Aim of the task :: Write out, from the entries below, exactly the lines that run between the lines holding "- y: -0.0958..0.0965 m" and "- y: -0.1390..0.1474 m", inclusive, and stop there.

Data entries
▼

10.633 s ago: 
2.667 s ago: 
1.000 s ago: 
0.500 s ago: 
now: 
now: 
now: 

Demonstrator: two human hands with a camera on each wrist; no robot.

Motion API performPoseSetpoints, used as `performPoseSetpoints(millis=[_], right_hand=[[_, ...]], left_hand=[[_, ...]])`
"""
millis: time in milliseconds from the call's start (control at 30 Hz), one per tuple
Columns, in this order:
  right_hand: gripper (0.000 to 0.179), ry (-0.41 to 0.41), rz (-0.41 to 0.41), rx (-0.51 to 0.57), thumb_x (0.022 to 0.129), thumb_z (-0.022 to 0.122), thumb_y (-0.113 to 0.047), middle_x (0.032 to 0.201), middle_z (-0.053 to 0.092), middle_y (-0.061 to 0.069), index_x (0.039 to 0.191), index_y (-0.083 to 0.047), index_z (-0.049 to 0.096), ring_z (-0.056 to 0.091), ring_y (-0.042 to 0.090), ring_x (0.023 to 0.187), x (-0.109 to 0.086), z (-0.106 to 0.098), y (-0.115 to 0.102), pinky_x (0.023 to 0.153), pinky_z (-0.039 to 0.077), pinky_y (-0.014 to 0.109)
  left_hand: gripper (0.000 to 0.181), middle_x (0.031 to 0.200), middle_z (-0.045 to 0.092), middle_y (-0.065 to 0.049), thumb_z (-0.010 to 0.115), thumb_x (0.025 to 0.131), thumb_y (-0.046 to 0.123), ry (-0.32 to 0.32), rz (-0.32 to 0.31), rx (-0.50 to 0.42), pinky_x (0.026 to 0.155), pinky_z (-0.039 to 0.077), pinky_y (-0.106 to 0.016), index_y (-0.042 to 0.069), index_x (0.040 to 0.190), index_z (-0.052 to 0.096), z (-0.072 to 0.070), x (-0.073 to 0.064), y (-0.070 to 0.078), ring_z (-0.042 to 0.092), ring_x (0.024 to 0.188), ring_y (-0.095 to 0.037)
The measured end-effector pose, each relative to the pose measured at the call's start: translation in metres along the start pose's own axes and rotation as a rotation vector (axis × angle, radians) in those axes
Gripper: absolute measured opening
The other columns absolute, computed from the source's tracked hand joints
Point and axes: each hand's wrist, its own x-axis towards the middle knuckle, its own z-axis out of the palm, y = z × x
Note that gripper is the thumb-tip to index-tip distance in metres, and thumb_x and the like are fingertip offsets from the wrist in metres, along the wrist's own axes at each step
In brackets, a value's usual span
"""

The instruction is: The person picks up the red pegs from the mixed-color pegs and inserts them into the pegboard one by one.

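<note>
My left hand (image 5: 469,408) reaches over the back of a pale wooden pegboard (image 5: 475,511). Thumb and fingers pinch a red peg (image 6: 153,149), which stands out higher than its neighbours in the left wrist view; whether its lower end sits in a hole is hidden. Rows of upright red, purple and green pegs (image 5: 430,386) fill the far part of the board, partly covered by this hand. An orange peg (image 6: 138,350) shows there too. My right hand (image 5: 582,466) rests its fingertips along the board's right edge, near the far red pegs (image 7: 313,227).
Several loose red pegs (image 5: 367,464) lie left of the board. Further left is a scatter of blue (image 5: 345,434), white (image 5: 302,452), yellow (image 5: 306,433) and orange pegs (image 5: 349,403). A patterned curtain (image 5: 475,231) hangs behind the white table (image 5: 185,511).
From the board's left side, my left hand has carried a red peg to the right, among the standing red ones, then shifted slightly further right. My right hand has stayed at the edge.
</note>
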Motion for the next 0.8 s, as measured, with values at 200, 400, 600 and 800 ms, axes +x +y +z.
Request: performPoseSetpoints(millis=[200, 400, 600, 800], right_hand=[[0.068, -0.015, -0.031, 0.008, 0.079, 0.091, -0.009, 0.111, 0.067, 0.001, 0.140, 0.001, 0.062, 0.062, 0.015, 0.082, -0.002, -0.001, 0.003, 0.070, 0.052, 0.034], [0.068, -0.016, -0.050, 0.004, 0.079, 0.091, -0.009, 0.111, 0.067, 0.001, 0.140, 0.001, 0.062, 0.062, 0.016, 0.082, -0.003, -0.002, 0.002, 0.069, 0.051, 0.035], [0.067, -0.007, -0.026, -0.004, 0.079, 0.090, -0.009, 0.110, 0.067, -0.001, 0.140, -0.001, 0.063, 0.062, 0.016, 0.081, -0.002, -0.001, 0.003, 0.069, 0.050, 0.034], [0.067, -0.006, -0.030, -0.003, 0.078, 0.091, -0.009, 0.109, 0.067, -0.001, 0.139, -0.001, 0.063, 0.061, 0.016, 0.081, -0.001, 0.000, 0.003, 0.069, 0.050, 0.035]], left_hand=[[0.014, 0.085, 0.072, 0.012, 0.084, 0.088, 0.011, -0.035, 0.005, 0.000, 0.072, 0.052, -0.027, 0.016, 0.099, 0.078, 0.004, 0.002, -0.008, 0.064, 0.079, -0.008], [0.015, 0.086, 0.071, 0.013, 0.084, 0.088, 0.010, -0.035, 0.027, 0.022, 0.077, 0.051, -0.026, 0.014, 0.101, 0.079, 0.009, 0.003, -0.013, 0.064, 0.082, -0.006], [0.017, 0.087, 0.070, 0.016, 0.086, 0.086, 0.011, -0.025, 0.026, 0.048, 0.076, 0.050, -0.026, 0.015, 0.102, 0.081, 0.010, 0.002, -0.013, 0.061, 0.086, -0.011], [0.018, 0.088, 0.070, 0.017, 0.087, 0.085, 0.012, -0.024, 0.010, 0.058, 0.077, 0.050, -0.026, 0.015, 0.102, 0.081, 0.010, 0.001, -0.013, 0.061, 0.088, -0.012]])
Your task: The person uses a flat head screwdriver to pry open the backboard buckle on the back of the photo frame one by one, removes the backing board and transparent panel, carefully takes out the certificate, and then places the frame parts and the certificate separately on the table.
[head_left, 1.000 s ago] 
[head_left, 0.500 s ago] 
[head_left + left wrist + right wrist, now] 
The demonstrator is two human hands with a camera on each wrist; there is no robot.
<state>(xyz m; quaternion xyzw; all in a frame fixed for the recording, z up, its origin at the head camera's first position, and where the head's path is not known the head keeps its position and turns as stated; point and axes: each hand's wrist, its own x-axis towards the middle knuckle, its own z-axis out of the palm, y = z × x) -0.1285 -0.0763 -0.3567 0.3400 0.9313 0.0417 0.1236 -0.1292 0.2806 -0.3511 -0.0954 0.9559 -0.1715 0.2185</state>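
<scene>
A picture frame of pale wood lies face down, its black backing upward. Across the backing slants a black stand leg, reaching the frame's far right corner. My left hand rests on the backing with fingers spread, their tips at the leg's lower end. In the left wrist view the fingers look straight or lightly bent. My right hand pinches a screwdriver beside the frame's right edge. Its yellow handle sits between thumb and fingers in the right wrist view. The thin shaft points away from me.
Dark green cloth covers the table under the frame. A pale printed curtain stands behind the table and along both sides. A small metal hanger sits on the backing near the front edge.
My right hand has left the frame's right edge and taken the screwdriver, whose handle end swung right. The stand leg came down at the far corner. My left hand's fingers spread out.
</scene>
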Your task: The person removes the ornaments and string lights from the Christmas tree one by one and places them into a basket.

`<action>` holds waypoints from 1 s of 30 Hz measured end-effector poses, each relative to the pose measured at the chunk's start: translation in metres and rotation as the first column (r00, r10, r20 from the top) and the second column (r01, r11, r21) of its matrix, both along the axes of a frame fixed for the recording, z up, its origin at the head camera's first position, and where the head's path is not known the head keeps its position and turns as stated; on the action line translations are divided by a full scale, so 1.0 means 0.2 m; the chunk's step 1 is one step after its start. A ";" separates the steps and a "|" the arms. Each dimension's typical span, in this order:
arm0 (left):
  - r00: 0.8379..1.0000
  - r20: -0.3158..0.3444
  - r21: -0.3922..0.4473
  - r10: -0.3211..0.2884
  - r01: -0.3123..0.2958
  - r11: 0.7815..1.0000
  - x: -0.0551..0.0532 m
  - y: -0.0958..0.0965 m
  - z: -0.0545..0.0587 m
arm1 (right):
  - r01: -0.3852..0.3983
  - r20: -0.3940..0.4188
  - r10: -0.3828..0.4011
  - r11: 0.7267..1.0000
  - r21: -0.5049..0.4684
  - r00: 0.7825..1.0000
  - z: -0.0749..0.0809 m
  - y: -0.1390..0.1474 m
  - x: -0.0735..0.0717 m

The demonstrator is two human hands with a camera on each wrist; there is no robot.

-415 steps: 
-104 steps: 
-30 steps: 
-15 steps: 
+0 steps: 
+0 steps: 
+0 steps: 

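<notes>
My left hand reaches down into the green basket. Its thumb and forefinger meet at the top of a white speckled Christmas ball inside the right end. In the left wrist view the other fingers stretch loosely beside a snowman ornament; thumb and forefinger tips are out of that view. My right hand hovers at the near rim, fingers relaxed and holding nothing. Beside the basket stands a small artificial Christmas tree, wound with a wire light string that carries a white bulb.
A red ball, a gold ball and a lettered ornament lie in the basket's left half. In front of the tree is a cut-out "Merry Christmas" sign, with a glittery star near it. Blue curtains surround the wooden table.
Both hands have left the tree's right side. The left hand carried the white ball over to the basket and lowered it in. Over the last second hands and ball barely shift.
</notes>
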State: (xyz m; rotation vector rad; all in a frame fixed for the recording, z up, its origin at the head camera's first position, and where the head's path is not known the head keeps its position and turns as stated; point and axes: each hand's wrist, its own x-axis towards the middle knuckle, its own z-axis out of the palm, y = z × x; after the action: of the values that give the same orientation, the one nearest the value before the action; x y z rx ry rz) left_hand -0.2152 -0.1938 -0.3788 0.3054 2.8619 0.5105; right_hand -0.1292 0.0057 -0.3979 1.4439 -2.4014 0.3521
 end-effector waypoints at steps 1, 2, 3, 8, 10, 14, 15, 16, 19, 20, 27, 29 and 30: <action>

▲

Answer box ::
  - y: -0.0958..0.0965 m
  - z: -0.0545..0.0587 m
arm1 (right):
  - r01: -0.3852..0.3983
  - r20: -0.3940..0.4188
  - r10: -0.3828..0.4011
  - r11: 0.7267..1.0000
  - r21: -0.5049..0.4684
  - r00: 0.7825..1.0000
  - z: -0.0749..0.0809 m
  - y: -0.1390..0.1474 m

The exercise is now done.